Iowa Code §335.2 exempts agricultural land from county zoning regulations. But, does that exemption apply to a wastewater storage lagoon? In this case, the plaintiffs argued for an exemption on the basis that the lagoon had an agricultural purpose. The county board of adjustment disagreed, and the plaintiff’s appealed to the county district court.
The plaintiffs are manufacturers of chondroitin sulfate, a process which produces 18,000 gallons of wastewater daily. The process requires extraction of substances from cow, pig, and chicken parts. The wastewater contains protein that the city water treatment center would not accept. As a result, the plaintiffs constructed an earthen lagoon to contain the wastewater. In 2004, the DNR approved the project and issued a permit to the plaintiffs. The lagoon was constructed on farmland the plaintiffs owned. County zoning regulations specified that unincorporated areas of the county are subject to county zoning rules, and the area where the lagoon was built was subject to county zoning as an agricultural area. Under the applicable regulations, the construction of a wastewater treatment facility in an agricultural area requires a special exception use permit from the county board of adjustment that the plaintiffs never obtained.
Upon receiving several complaints regarding the lagoon’s odor, the board issued written notices to the plaintiffs that the construction and use of the lagoon violated county zoning ordinances. The wastewater treatment facility was a non-farm use, according to the board. The plaintiffs applied for a special use permit and the board issued a temporary permit containing the following conditions: 1) the plaintiffs were to place a no-access chain link fence around the lagoon, 2) the odor must be reduced by 50% within one year, 3) the plaintiffs must fully comply with DNR regulations, and 4) the plaintiffs must apply for a permanent permit and have their application reviewed within a year. A year later, the board determined that the plaintiffs had failed to meet the conditions and declined to extend the permit. The plaintiffs kept transporting wastewater to the lagoon and filed suit against the board with the county district court seeking injunctive relief and asking the court to issue a permit.

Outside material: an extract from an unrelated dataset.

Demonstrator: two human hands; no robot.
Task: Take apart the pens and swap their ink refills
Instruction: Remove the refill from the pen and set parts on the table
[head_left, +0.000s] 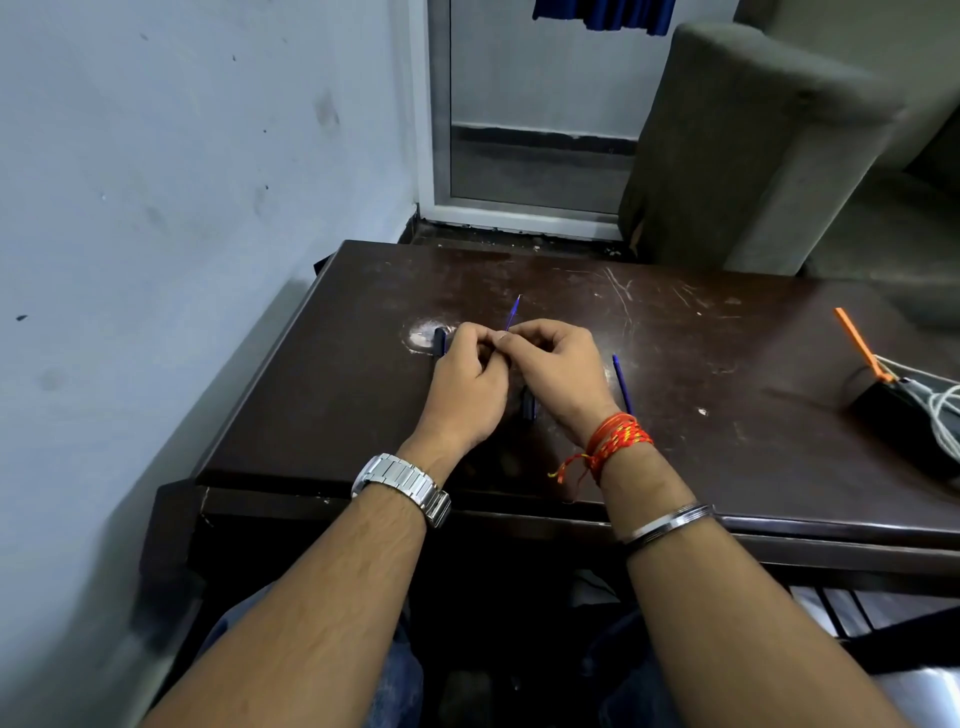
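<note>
My left hand (470, 374) and my right hand (558, 366) meet fingertip to fingertip above the dark wooden table (322, 374). Between them they pinch a thin blue ink refill (513, 313) whose tip sticks up and away past the fingers. A dark blue pen barrel (529, 405) lies on the table under the hands, mostly hidden. Another dark pen part (440, 340) lies just left of my left hand. A second blue refill (622, 382) rests on the table to the right of my right wrist.
A wall runs along the table's left side. At the right edge sit a black box (893, 410) with white cables (940, 415) and an orange stick (860, 343). A grey sofa (753, 145) stands behind the table, beside a glass door.
</note>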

The judge ruled in favor of the board and the plaintiffs appealed.
On appeal, the court affirmed. The court noted that Iowa Code §335.2 was intended to protect farmers and their investment in land, not to protect an industrial manufacturer. While the plaintiffs did own farmland, they were also in the business of manufacturing industrial waste. The appellate court found that the lagoon served no agricultural purpose. Even though the plaintiffs argued that the waste was used in the cultivation and fertilization of crops that was not the sole purpose behind the construction of the lagoon. According to the Iowa Supreme Court “agriculture is the art and science of cultivating the ground, including the harvesting of crops and the rearing and management of livestock.” The lagoon, in this case, did not fit within traditional notions of agriculture in Iowa. Kramer v. Sioux County Board of Adjustment, 795 N.W.2d 86 (Iowa Ct. App. 2010).